Cyclophosphamide (CYC) treatment in SLE was first reported in the 1960s [26,36], and the National Institutes of Health (NIH) studies subsequently confirmed efficacy especially in the treatment of lupus nephritis, leading to widespread use of the monthly i.e. treatment protocol [7,26,36]. The original NIH protocol that is characterized by high doses of CYC is widely replaced by the Euro-Lupus protocol that utilizes low-dose CYC. Researchers found that patients who are treated according to the Euro-Lupus protocol may experience a higher health-related quality of life than patients who receive the NIH treatment [5,37]. Furthermore, the low-dose protocol was associated with fewer infections and lower risk of premature gonadal failure [5,37]. After 10 years, generally good clinical responses were maintained in the low-dose group, although a decrease in the incidence of malignancies was not shown. Saudi studies reported that 34-72% of their patients were treated with CYC [20,27]. Iraqi and Egyptian studies reported that almost one third of their SLE patients received CYC [35,38]. In the present study, 25% of SLE patients were treated with CYC.

Researchers have found that MPA is an efficacious alternative to CYC for both induction and maintenance phases of SLE of non-renal and renal disease [39-46]. In the present study, MPA was utilized by almost 40% of SLE patients. An Iraqi study reported that 26% of their SLE patients were treated with MMF [35]. An Egyptian study found that IV cyclophosphamide superseded as induction treatment, while MPA was the best maintenance treatment [47]. However, other studies found that these two medications are equivalent for the treatment of renal and non-renal SLE [40-46]. As majority of our SLE patients are young fertile female, serious discussion about pregnancy must be advised, with CYC and oral CYC regimen is more toxic and should be reserved for high-risk patients [48]. Teratogenicity is significant, and counseling about pregnancy avoidance is mandatory [49].

Rituximab is a monoclonal antibody, chimeric antibody directed against CD20 on B lymphocytes, which is expressed on pre-B cells, immature, mature naïve and mature B cells but not plasma cells [4,19]. Rituximab leads to apoptosis (cell death) of all the CD20-positive B cells [19,50]. Rituximab is becoming an alternative therapy to the possibly serious toxicities of immunosuppressive agents currently in use [19,51,52]. Trials found that rituximab may improve several symptoms and signs of SLE [19,50-52]. In the present study, rituximab was utilized by almost 21% of SLE population. This off-label medicine was used in view of patient request to avoid CYC in view of fertility concerns.
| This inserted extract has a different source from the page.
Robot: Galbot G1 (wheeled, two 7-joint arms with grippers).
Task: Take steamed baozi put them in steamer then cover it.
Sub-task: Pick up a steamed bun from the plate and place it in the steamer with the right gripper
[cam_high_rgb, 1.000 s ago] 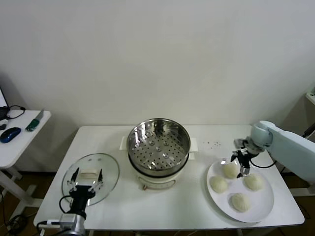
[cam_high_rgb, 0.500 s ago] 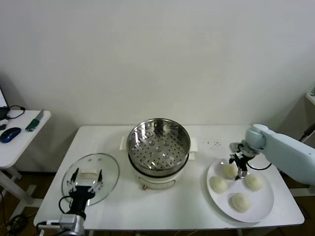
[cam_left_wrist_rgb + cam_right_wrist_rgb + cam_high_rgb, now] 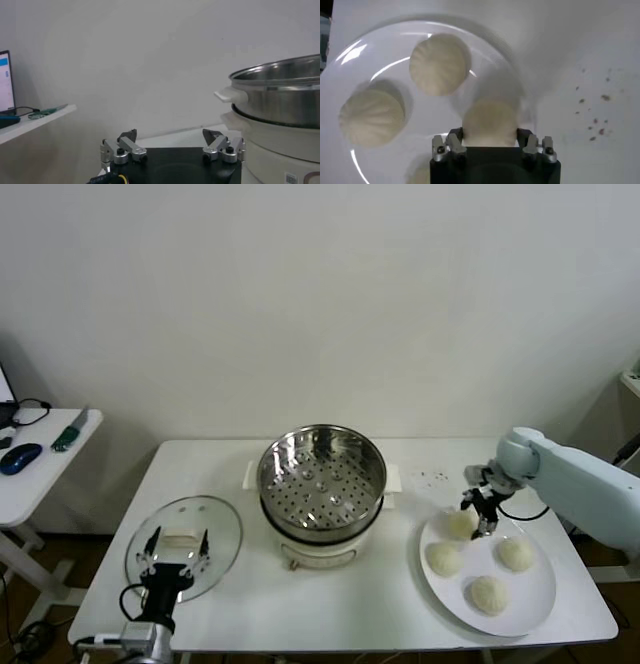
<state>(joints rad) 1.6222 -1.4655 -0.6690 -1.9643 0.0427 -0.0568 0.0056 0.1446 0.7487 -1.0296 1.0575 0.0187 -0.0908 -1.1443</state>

Clinical trials have found a promising part for rituximab in the treatment of SLE [4,50,53]. A combination of rituximab with a short-term intensive steroid treatment and low doses of intravenous cyclophosphamide may be of use as an effective therapeutic strategy to reduce the adverse events related to long-term immunosuppression [7,19,50,51,54]. However, controlled trials especially for long-term outcome studies are awaited to further define its clinical application and to improve the care of patients. Rituximab might be more efficient in Caucasians. Recent Japanese and Chinese studies have indicated a potential benefit of tacrolimus as a substitute for or in addition to CYC or MPA (dual or triple immunosuppression) [7].
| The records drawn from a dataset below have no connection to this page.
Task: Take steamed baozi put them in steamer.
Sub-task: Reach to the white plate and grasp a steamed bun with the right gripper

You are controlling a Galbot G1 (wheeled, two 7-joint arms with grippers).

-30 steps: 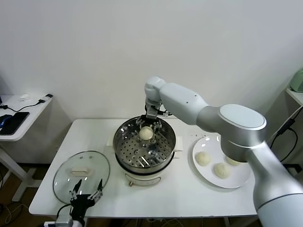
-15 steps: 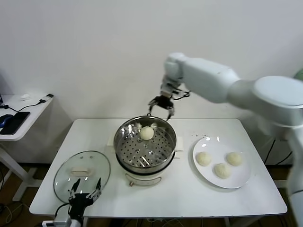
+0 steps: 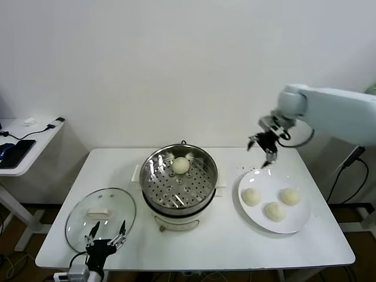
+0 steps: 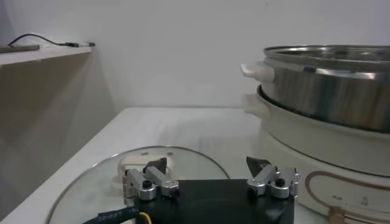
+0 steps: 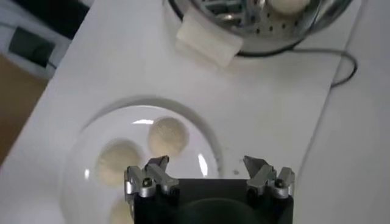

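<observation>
The steamer [image 3: 176, 191] stands mid-table with one steamed baozi [image 3: 181, 165] lying at the back of its perforated tray. Three more baozi [image 3: 251, 196], [image 3: 274, 211], [image 3: 289, 196] rest on the white plate [image 3: 296, 227] to its right. My right gripper [image 3: 262, 147] hangs open and empty above the plate's back left rim. In the right wrist view that gripper [image 5: 206, 162] is over the plate [image 5: 79, 152], with a baozi [image 5: 169, 135] just ahead of its fingers. My left gripper [image 3: 106, 236] is parked open, low at the table's front left.
A glass lid [image 3: 101, 212] with a white handle lies flat left of the steamer, right in front of my left gripper [image 4: 207, 164]. A side table [image 3: 23, 144] with a phone stands at the far left. The steamer's cable [image 5: 341, 61] runs behind it.
My right arm has swung from the steamer's back rim to the right, ending over the plate with its jaws empty. The baozi stays in the steamer. The left arm has not moved.
</observation>
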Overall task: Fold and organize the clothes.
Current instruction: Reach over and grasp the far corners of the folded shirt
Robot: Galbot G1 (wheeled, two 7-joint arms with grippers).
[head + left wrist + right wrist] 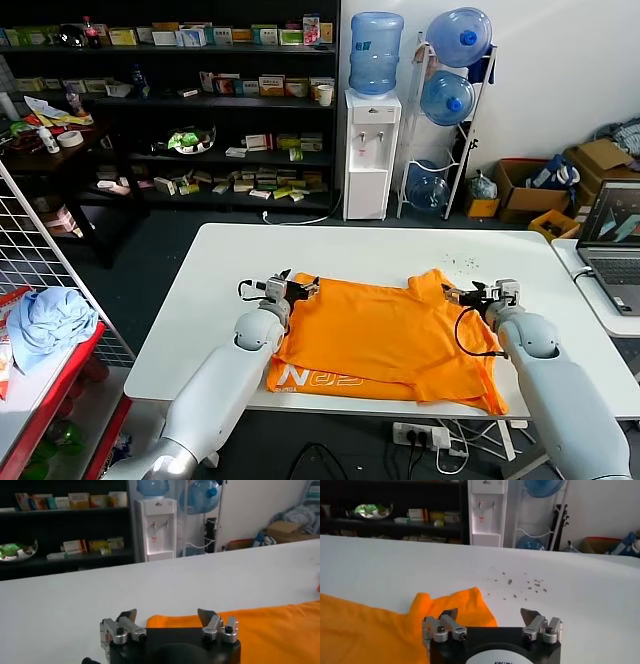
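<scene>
Both arms reach forward from the near edge of the white worktop (200, 300), one at each far corner of the shirt (385, 335). It lies spread in the middle of the worktop, mostly flat, with white lettering showing along its near hem.

Left claw (292, 287) sits at the far left corner, jaws wide and holding nothing; the wrist view shows orange cloth just beyond and under its fingertips (126, 616). Right claw (470, 295) is at the far right side, also wide and empty, with a sleeve or corner flap (452, 605) lying in front of it.

I judge the shirt thin, light and limp: it will sag and drape from any pinch, slide easily on the smooth top, and wrinkle if dragged. It is not fragile. Best hold is a pinch on the edge at both far corners, so the cloth lifts evenly.

Its long axis seems to run left to right across the worktop. Where the collar lies I cannot tell, so which way it points is unclear.
</scene>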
The calcineurin inhibitors (CNIs) are immunosuppressive agents that block T-cell activation through the suppression of the calcium/calcimodulin-dependent phosphatase calcineurin. Agents such as cyclosporine A (CSA) and tacrolimus (TAC) are being used in organ transplantation and immunological disorders including SLE. In the present study, CSA was used by nearly 7% whereas TAC was used by almost 3% of SLE population. Similarly, Saudi SLE patients utilizes CNIs in less than 10% [20,54,55]. TAC is preferred to CSA in SLE because of the lower frequency of cosmetic, hypertensive and dyslipidemia adverse effects. Recent randomized controlled trials have demonstrated noninferiority of TAC to MPA or CYC for induction therapy of lupus nephritis. Low-dose combination of TAC and MPA has also been shown to outperform CYC pulses in inducing remission of lupus nephritis in Chinese patients. TAC does not affect fertility and is relatively safe in pregnancy that generally a good alternative option in our young SLE population, particularly in those who are intolerant or refractory to conventional immunosuppressive, or when contraindications to other immunosuppressive agents exist.
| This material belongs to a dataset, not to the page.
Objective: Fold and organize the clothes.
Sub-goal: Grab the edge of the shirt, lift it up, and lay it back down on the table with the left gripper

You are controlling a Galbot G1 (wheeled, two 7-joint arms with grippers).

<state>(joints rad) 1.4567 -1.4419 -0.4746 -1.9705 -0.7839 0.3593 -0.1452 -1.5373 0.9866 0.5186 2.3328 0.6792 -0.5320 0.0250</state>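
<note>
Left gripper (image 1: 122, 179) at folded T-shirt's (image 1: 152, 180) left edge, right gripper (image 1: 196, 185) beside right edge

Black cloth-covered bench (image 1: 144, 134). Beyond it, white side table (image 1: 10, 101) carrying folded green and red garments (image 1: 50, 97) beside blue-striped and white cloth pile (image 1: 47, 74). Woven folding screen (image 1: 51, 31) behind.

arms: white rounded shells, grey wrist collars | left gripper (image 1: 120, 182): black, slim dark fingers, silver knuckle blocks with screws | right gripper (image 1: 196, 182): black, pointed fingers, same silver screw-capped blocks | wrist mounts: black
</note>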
Tacrolimus may be more effective at reducing proteinuria, having potential implications for long-term outcome. A multidrug therapy including CsA and Tac may be an attractive option for young patients with SLE and lupus nephritis. Tacrolimus was found to be more effective and safer than IV CYC as an induction therapy for Chinese LN patients. Researchers suggest that low-dose CyA treatment could ameliorate the severe clinical SLE disease activity as well as improve proteinuria in Japanese patients with diffuse proliferative lupus nephritis. This treatment would be safe and useful for SLE patients with satisfactory kidney function. Combined low-dose MPA and TAC is an option for lupus nephritis that fails to respond adequately to standard regimens, with two-thirds of patients improving after 12 months.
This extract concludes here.